Fuego cruzado
El poder del futbol
El mundial de futbol es la mayor tregua de los conflictos globales. Cada cuatro años, durante casi 40 días, se paraliza el mundo, se hace una pausa en los conflictos bélicos entre naciones y las miradas de millones de personas se fijan en un esférico y dos equipos, en gladiadores modernos que disputan el honor de los pueblos que representan. Paco Rentería le llama a esta justa deportiva: la guerra domesticada.
Los Césares del estadio aplauden al vencedor, quien no corta cabezas, solo avanza en el deseo de que su reino se corone campeón del mundo. En cada edición se hacen evidentes los vientos de los nuevos tiempos. 2026 aglutina los hervores de la era más tecnológica e hipercomunicada de la historia, lo que se refleja en las nuevas dinámicas de comunicar, transmitir y contar la historia de este gran deporte.
La evolución en el consumo del futbol muestra un abismo tecnológico y de alcance entre las ediciones del siglo pasado y las proyecciones para este torneo. Se espera que este mundial sea visto por 6 mil millones de espectadores, lo que representa el 73 por ciento de la población mundial, conectada mediante transmisiones de televisión tradicional, servicios de streaming, plataformas digitales y redes sociales; muy lejos de los 600 millones de personas que vieron el Mundial de México 70. Eso sí, evento donde por primera vez se hizo la transmisión a color de todos los partidos vía satélite.
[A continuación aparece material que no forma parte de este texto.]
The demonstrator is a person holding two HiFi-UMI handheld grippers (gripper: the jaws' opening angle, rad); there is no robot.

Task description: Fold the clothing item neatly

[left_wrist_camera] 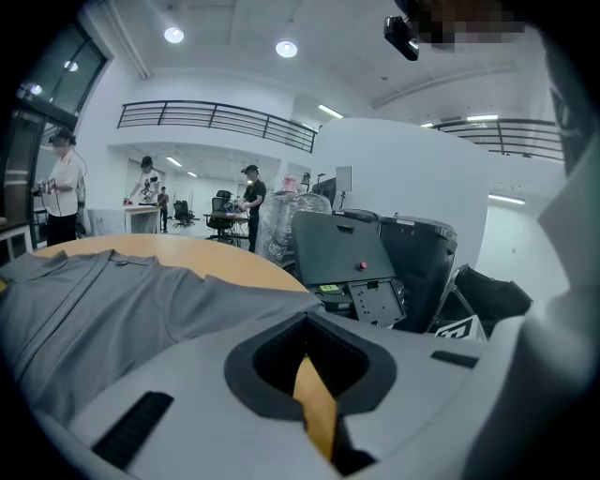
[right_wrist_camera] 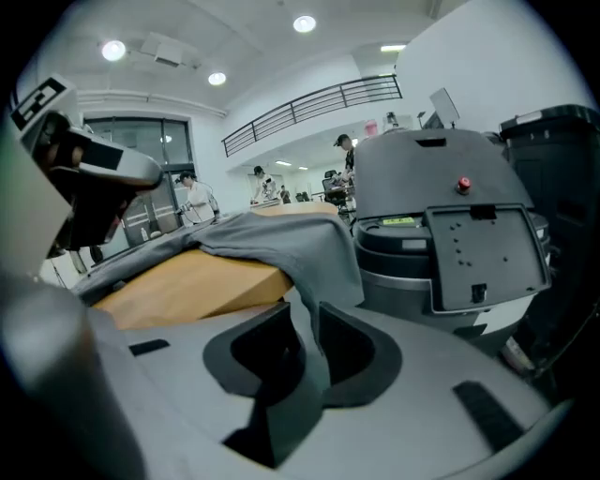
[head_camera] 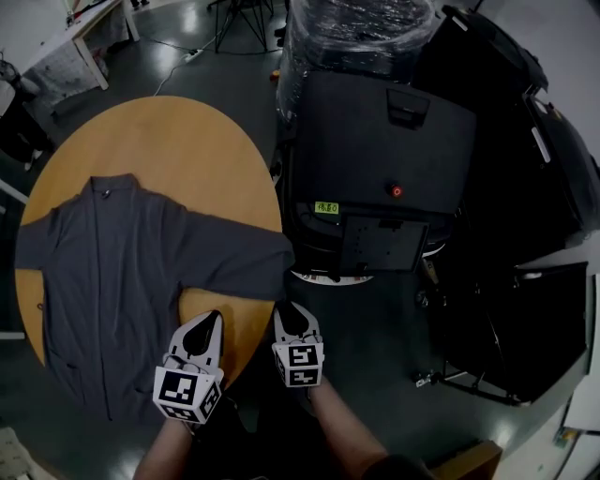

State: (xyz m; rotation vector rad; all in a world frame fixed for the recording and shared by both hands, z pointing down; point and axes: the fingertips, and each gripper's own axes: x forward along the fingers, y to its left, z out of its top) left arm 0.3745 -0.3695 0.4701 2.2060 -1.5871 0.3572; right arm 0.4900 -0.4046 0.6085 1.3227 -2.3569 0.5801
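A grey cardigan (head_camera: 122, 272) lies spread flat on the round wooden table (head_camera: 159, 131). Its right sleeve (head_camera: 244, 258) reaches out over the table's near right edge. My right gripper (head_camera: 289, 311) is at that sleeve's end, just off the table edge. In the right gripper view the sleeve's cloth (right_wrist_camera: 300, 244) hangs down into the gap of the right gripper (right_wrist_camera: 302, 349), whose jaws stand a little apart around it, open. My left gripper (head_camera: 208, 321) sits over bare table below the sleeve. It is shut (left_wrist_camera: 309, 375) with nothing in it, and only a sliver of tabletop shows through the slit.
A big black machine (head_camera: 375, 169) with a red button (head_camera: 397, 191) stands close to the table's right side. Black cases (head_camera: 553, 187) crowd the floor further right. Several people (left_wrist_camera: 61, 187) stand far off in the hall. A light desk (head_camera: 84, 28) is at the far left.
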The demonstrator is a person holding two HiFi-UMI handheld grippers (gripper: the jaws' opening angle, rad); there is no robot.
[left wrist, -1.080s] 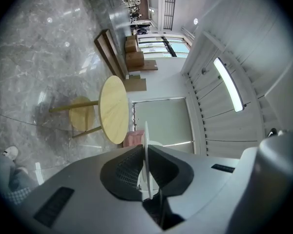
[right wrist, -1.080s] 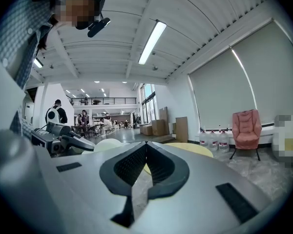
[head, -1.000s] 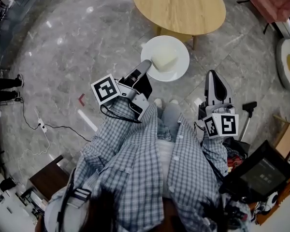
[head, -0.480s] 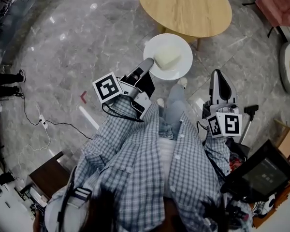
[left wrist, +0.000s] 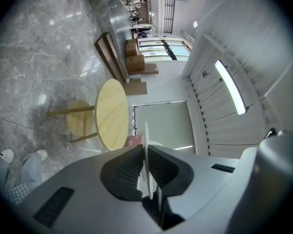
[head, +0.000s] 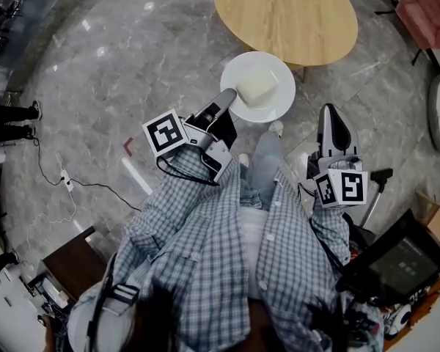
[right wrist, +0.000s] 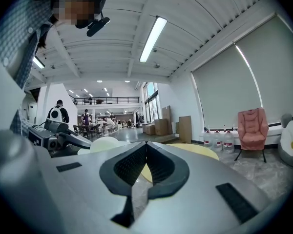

Como referencia, el mundial de 2022 generó 260 mil millones de reproducciones de video en plataformas digitales. Se espera que esa cifra casi se triplique en 2026 gracias a la participación de plataformas optimizadas para creadores de contenido, como los algoritmos de Reels y TikTok, entre otras.
Pero en un mundo lleno de tanto ruido y polarización, sin caer en la ingenuidad, pero sí en una visión optimista y esperanzadora, el futbol nos demuestra que sí existen formas de convivencia global que permiten la reconexión entre seres humanos, que derriban barreras de idioma, pero también culturales y geopolíticas.
Uno de los mensajes más poderosos del Mundial en la edición 2026 lo vemos en el himno oficial: Dai Dai (Shakira y Burna Boy), que significa “Vamos” y que menciona esa palabra en varios idiomas como impulso a la acción. En su letra invita al mundo entero a soñar alto y perseguir sus sueños: “Dale, no olvides lo que vales… Juega como tú sabes”, que aplica en la vida, más allá de la temporalidad de esa justa deportiva.
No podemos pasar por alto que México hace historia al ser el único país elegido para recibir tres Copas del Mundo FIFA, la de este año un poco descafeinada al tener 13 de 104 partidos compartidos con Estados Unidos y Canadá, pero, finalmente, la única nación que lo ha logrado en la historia de los mundiales.
El Mundial de futbol es uno de los grandes ejemplos de que mensajes en positivo, que fomenten el deporte, la sana competencia, la hermandad, el compañerismo y la solidaridad, también pueden amplificarse a niveles inimaginables. Nos recuerda que el algoritmo no trabaja bajo un criterio moral; está diseñado para amplificar la conversación de lo que sucede en las redes sociales, y somos los usuarios quienes alentamos discursos de odio o conversaciones con un propósito común mayor, que nos inyecta esperanza y, por unos días, nos recuerda la capacidad de conciliación que tenemos como especie humana.
P. D. Imperdible la película México 86, con Diego Luna, en Netflix; representa mucho el ingenio del mexicano.